What is required: In the listing below, find each line that holds "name" and list it.

Data block:
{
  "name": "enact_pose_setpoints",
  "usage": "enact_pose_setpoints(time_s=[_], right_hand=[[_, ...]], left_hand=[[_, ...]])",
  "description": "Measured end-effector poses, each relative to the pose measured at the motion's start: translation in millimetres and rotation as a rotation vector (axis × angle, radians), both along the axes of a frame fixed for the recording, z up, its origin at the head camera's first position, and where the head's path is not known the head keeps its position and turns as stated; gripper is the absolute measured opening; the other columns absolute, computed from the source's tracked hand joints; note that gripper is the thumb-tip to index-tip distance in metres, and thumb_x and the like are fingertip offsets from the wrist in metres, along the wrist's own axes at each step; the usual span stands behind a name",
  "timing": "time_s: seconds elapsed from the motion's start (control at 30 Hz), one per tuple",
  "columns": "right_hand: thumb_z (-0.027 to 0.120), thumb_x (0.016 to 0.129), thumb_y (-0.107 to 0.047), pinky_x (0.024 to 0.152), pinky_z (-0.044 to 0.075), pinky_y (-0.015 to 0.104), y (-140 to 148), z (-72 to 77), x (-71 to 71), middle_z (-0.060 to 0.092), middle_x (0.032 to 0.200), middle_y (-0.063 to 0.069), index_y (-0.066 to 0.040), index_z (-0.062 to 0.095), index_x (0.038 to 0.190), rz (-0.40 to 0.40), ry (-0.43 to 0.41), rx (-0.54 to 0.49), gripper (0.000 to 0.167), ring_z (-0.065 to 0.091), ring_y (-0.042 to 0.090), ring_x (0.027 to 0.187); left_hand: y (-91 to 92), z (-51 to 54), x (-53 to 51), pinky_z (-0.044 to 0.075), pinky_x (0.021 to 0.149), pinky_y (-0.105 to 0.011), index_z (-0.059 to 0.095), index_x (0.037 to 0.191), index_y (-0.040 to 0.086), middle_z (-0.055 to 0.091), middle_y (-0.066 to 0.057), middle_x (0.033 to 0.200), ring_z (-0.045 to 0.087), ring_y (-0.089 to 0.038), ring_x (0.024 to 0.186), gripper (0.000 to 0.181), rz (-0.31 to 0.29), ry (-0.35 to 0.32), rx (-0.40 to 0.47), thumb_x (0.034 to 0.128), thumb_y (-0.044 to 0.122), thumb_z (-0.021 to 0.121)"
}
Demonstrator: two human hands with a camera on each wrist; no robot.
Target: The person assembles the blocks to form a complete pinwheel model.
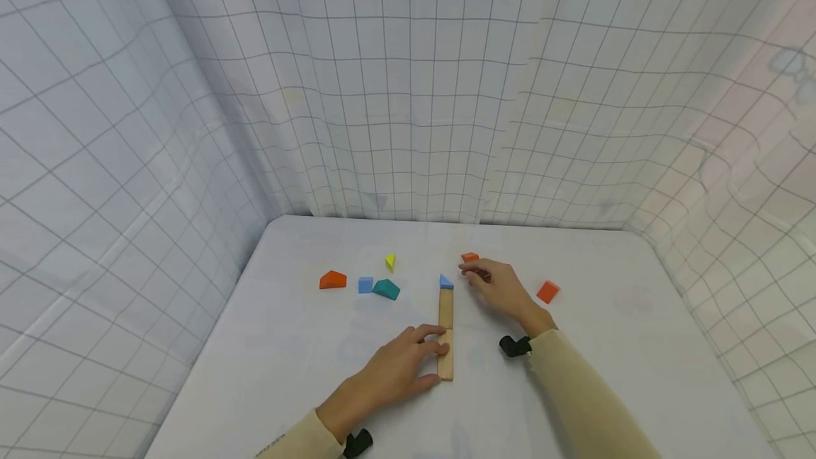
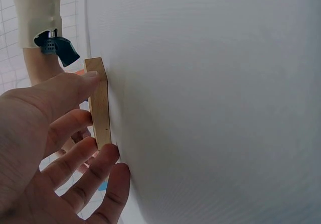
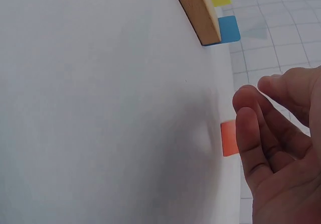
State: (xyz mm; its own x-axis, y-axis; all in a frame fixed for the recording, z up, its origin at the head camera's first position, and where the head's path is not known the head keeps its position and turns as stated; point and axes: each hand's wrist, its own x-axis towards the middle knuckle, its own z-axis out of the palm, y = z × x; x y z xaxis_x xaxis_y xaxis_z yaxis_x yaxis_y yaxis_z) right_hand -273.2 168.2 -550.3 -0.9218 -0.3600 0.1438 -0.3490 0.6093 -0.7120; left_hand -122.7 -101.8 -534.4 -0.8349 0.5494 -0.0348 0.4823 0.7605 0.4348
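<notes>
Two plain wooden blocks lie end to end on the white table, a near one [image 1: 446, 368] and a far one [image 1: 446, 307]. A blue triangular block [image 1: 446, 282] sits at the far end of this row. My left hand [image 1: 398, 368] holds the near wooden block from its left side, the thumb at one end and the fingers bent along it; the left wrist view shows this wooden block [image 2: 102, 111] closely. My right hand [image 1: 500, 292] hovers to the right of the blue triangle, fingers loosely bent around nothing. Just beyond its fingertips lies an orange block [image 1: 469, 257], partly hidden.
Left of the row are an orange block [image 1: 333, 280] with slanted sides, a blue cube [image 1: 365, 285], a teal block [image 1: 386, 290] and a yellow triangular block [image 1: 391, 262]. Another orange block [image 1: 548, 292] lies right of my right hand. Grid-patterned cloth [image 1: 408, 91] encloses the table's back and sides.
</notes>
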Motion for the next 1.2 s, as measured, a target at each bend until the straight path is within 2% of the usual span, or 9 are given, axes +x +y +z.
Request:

Task answer:
  "name": "enact_pose_setpoints",
  "description": "Measured end-effector poses, each relative to the pose measured at the motion's start: translation in millimetres and rotation as a rotation vector (axis × angle, radians), both along the axes of a frame fixed for the recording, z up, its origin at the head camera's first position, and where the head's path is not known the head keeps its position and turns as stated; gripper is the absolute measured opening; the other columns absolute, computed from the source's tracked hand joints; note that gripper is the thumb-tip to index-tip distance in metres, and thumb_x and the like are fingertip offsets from the wrist in metres, along the wrist's own axes at each step; the usual span stands behind a name",

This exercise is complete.